Il hoche lentement la tête, ses cheveux blancs flottant comme de la fumée.


— Tant mieux. J’suis cassé exprès. Ça permet aux démons de mieux respirer.


Elle se redresse, ajustant sa cape rouge sur ses épaules. Elle sait qu'elle n'obtiendra rien de plus, pas ce soir.


— Bon, j’vais quand même redescendre avant qu’un de tes démons intérieurs ne décide que je ressemble à un casse-croûte.


— Ils t’aiment bien, tu sais. Ils pensent que t’es pire qu’eux. C'est presque un compliment dans leur langage.


— Sage bête, alors. Qu'ils restent à leur place.


Elle s’éloigne vers l'arche menant aux escaliers, s’arrêtant une seconde avant que le brouillard ne l'engloutisse totalement.


— La prochaine fois que tu décides de jouer ton drama king silencieux, sois au moins drôle. Le tragique pur, ça ne te va pas au teint.


Il répond sans se retourner, sa voix flottant dans l'humidité ambiante :


— Promis. La prochaine fois, je te ferai une entrée en fanfare. Cape qui claque, flammes d'ombres, chœurs de spectres et tout le bordel habituel.


Elle sourit, on le devine à la nuance plus légère de sa voix, avant qu'elle ne disparaisse.
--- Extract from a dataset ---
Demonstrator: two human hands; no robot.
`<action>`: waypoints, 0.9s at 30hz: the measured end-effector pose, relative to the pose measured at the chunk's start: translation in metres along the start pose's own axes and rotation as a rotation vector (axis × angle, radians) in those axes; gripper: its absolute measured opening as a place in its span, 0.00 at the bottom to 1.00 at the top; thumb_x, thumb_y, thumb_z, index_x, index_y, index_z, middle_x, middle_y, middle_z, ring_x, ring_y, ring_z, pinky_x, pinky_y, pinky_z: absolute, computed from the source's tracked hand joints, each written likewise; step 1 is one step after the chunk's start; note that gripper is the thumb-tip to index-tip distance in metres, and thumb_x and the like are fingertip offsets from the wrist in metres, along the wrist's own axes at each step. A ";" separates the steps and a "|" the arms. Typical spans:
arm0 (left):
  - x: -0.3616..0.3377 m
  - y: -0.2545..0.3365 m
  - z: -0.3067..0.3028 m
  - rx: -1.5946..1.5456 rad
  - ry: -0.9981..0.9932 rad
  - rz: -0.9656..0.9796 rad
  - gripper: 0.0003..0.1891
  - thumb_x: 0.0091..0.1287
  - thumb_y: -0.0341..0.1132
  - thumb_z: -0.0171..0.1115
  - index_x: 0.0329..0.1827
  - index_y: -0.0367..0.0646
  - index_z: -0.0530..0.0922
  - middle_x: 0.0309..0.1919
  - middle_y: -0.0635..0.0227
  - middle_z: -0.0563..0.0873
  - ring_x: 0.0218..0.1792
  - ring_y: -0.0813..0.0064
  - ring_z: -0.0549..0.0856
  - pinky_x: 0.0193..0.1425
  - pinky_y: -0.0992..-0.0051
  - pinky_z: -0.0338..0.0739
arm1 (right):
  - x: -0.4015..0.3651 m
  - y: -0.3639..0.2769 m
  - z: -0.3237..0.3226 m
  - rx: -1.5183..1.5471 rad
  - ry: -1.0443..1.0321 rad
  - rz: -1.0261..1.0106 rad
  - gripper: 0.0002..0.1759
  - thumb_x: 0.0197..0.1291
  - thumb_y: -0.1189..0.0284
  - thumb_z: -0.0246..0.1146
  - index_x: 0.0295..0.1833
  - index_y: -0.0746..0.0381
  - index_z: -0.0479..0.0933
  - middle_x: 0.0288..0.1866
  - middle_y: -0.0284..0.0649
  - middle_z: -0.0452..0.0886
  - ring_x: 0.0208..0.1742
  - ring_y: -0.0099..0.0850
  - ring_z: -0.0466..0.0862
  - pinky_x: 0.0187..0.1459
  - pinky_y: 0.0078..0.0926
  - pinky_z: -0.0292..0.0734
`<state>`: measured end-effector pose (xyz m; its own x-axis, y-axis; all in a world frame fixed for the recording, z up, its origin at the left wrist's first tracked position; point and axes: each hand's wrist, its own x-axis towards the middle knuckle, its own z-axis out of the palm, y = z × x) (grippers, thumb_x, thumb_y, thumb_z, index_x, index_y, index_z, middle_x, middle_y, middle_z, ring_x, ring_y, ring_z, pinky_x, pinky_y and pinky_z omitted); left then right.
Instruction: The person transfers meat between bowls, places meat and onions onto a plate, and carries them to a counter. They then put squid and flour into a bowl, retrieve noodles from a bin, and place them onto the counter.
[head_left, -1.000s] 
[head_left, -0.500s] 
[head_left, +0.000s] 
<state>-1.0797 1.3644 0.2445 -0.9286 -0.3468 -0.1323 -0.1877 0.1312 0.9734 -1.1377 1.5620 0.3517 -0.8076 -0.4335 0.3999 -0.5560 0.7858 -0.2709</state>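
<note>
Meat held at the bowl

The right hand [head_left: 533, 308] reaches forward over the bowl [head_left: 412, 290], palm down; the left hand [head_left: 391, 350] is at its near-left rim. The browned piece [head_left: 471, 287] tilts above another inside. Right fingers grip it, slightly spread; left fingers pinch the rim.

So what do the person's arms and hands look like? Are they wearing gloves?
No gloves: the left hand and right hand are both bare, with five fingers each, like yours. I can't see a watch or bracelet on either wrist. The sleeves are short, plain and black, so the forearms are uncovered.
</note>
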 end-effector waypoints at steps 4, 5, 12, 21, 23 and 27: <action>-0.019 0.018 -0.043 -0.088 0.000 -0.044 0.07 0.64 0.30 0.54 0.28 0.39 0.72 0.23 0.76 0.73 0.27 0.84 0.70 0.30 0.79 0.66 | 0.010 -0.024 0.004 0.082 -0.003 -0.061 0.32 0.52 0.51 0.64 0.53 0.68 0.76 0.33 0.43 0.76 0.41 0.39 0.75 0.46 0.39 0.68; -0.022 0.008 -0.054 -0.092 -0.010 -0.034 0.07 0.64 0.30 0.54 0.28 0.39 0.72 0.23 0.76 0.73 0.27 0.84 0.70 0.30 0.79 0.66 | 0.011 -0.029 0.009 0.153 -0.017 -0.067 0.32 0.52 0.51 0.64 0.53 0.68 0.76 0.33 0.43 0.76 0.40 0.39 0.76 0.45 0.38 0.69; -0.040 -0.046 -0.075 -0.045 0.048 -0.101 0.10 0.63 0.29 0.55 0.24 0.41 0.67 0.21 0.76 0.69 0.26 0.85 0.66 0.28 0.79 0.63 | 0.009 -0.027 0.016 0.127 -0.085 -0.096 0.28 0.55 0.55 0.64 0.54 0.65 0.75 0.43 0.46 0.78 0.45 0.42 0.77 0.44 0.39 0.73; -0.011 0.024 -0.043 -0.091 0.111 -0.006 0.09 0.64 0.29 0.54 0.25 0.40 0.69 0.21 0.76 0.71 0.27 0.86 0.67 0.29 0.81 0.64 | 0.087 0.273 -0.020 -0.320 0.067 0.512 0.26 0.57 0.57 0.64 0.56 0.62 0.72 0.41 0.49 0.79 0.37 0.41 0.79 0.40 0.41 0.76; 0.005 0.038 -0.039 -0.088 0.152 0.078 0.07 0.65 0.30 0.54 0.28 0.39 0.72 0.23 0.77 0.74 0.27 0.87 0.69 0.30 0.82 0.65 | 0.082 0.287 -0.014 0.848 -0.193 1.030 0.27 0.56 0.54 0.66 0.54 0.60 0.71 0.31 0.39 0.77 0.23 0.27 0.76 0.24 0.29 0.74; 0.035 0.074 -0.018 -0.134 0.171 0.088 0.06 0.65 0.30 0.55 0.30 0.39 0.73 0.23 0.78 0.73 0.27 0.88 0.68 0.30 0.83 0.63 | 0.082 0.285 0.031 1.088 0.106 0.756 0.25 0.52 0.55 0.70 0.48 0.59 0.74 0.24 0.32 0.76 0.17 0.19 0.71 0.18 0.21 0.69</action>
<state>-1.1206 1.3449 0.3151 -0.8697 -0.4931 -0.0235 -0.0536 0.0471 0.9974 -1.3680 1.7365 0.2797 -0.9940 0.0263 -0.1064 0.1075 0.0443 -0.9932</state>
— Là, oui. Ce serait toi. Le vrai Vaelran.


Et puis, elle n'est plus là. Son parfum de cèdre et de fer s'évapore, laissant le champ libre à l'odeur de la pierre froide. Le silence revient, trop vite, trop lourd. Il s'abat sur la terrasse comme une chape de plomb.


Vaelran baisse les yeux vers ses bottes, là où la brume semble se tordre de façon anormale, s’élevant dans le vent contre toute logique physique. Une ombre s’étire à ses pieds. Elle ne vient d'aucune source de lumière environnante. Elle est plus sombre que la nuit, plus dense que la matière. Elle semble... vivante, animée d'une volonté propre. Il ferme les yeux, serrant les dents à s'en briser les mâchoires. Mais la voix passe quand même. Elle ne résonne pas dans ses oreilles, elle naît directement dans ses entrailles, à l'endroit même où la magie s'enracine, douce, moqueuse, venimeuse comme une morsure de serpent.


« Toi aussi, tu te fissures, mon cher disciple… »



Le souffle s’éteint, laissant une traînée de givre sur son esprit. Vaelran rouvre les yeux. Ils sont verts, mais d'un vert terne, presque gris, vides de cette étincelle de vie qui faisait sa légende. Et pour la première fois depuis des années, il ne répond pas. Pas de pique, pas de sarcasme, pas de déni. Il reste juste là, à écouter le bruit de son propre monde qui commence à s'effondrer.

Laisser un commentaire ?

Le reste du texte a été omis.